I’ve honestly spent time trying to figure out what this novel is about and I’ve gotten nowhere. Maybe it’s about how animals, particularly primates, embody a purity that is the ideal of Christianity better than human believers and we should aspire to something like that? Maybe animals are more holy/spiritual than humans could ever be or civilisation dilutes belief? I don’t want to say love and loss make us do weird things because that’s too banal, though both themes feature prominently throughout to no effect. The repeated imagery of chimps went right past me.
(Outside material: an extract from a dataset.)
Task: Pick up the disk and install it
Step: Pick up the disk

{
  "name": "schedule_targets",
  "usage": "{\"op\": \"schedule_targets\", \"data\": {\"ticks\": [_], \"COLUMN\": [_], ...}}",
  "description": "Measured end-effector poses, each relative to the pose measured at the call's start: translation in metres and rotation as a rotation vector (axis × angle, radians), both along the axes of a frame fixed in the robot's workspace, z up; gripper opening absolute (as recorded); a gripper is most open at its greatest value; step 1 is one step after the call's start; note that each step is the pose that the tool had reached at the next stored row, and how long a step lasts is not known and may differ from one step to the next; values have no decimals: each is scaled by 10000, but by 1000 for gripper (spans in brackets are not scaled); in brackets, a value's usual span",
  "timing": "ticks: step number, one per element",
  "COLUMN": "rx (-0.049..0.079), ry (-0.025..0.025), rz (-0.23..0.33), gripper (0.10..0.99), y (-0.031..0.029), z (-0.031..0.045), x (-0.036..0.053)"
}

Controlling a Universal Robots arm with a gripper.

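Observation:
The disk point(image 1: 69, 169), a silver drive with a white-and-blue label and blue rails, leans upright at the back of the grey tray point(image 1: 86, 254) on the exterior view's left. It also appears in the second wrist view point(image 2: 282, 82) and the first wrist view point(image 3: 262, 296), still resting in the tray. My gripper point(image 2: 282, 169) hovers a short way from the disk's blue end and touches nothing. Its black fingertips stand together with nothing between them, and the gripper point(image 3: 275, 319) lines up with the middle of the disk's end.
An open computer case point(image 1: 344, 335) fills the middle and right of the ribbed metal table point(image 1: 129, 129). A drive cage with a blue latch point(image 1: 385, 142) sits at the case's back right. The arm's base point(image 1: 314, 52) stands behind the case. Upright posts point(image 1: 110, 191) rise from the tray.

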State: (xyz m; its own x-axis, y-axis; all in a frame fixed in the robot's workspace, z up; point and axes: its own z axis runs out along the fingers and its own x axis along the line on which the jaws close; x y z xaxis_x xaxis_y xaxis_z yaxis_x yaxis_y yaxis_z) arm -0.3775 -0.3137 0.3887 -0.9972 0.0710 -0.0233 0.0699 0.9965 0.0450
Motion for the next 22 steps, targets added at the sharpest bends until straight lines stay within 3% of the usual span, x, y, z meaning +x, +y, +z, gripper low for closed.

I have no idea what relevance - if any - chimps have in Portugal. 

All I can say is that this book left no impression on me besides a certainty that, though I may have enjoyed Life of Pi years ago, it’ll be a long, long time before I pick up another Yann Martel novel again. The Agatha Christie speech and some of the Odo passages were good but those are a small part of this extremely precious, insubstantial book full of ambiguity for ambiguity’s sake. Boring and empty of ideas, let alone possessing a compelling story or interesting characters, The High Mountains of Portugal is utter rubbish.